The neighborhood is entirely residential (no commercial buildings) and consists of one street (Stoney Gate Place) running east-to-west, and crossed in the middle by Shoal Creek Drive. It is one of several neighborhoods that make up the greater Carmel Mountain Ranch community. It generally parallels the Carmel Mountain Ranch Golf Course from holes 4 to 7.

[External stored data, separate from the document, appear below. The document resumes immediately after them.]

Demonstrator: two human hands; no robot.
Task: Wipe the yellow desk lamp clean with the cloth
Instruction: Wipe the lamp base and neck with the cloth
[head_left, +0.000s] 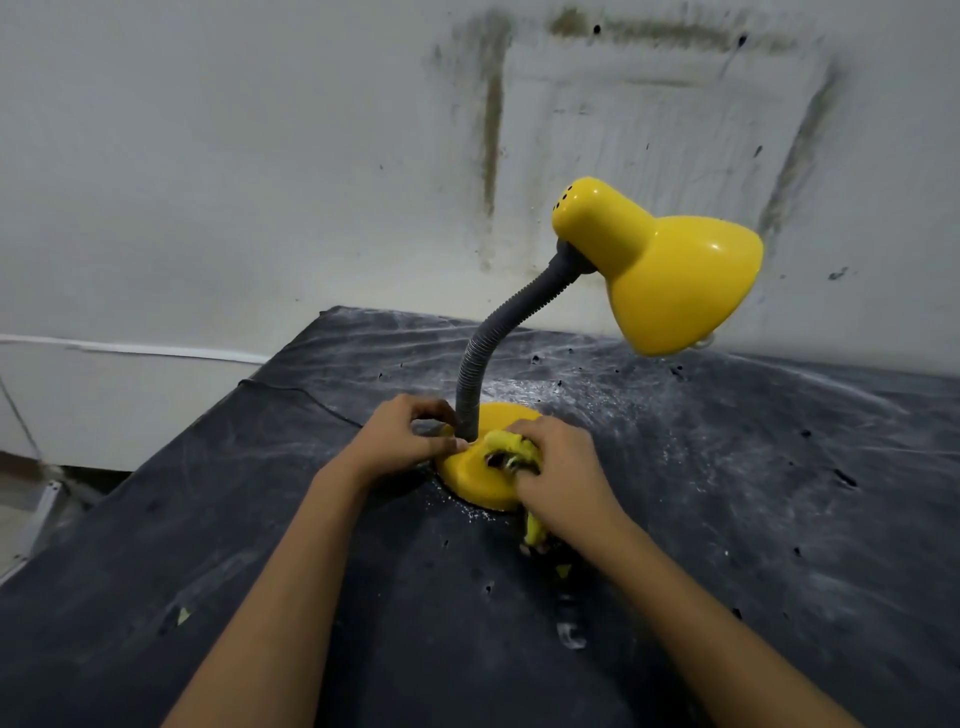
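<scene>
The yellow desk lamp (675, 275) stands on a dark scuffed table (727, 493) by the wall. The left hand (405, 436) curls round the foot of its grey neck (483, 353) — the right hand (561, 467) grips a bunched cloth (506, 444), pressing it on the base (478, 480)

I count one lamp (670, 275) on one dark table (779, 493): one shade (691, 249) far right, one grey neck (488, 343), one round base (475, 480). There is one cloth (506, 446), and two hands of mine, left hand (400, 441) and right hand (561, 467). One black cord (291, 389) runs off left.
</scene>
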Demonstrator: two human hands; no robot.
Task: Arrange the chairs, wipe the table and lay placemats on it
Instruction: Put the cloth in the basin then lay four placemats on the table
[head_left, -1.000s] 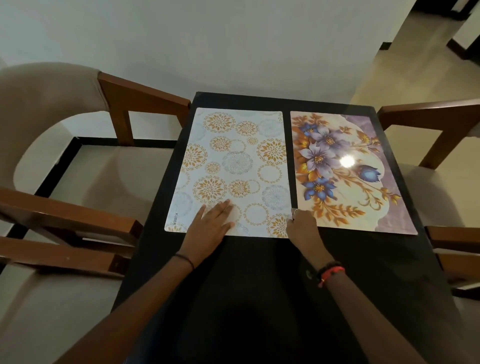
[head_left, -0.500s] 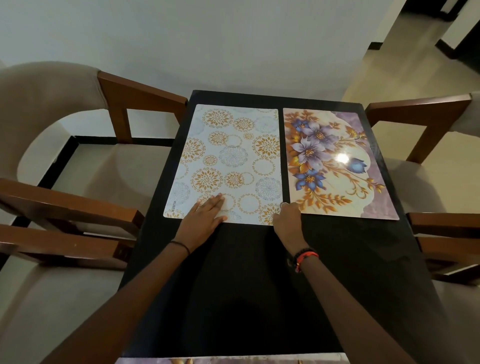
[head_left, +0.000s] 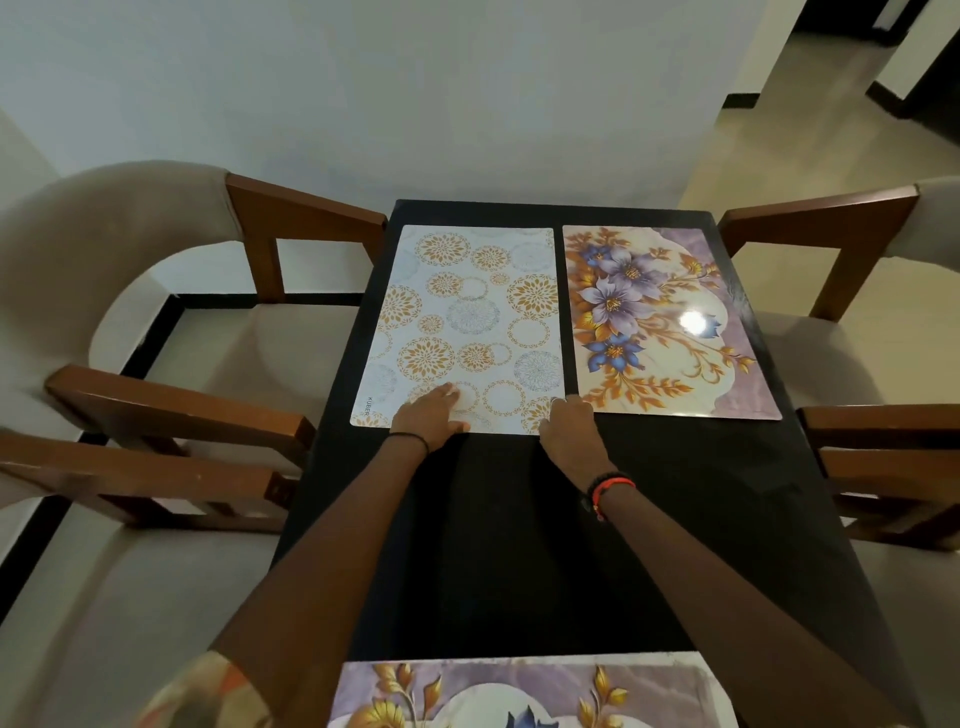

There are approximately 70 homes on the west end, which is completely flat, and 60 homes on the east end, which has a slight incline.

== Community events ==
The neighborhood presents an annual Christmas light show called "Holiday Magic at Fairway Village." The neighborhood lights 85+ homes from December 1 to January 1. Each year on the Saturday before Christmas, the neighborhood holds an evening block party that is open to the public, where visitors can walk the neighborhood, enjoy the lights and festivities, and partake of snacks and hot drinks offered by many homes. This event has been featured in several San Diego Family magazine articles. The neighborhood is also very popular at Halloween due to it being a large cul-de-sac street with no hills.

==Parks and recreation==
Carmel Mountain Ranch Community Park is located just north of Ted Williams Parkway on Rancho Carmel Drive, just east of the 15, and is the closest park to Fairway Village.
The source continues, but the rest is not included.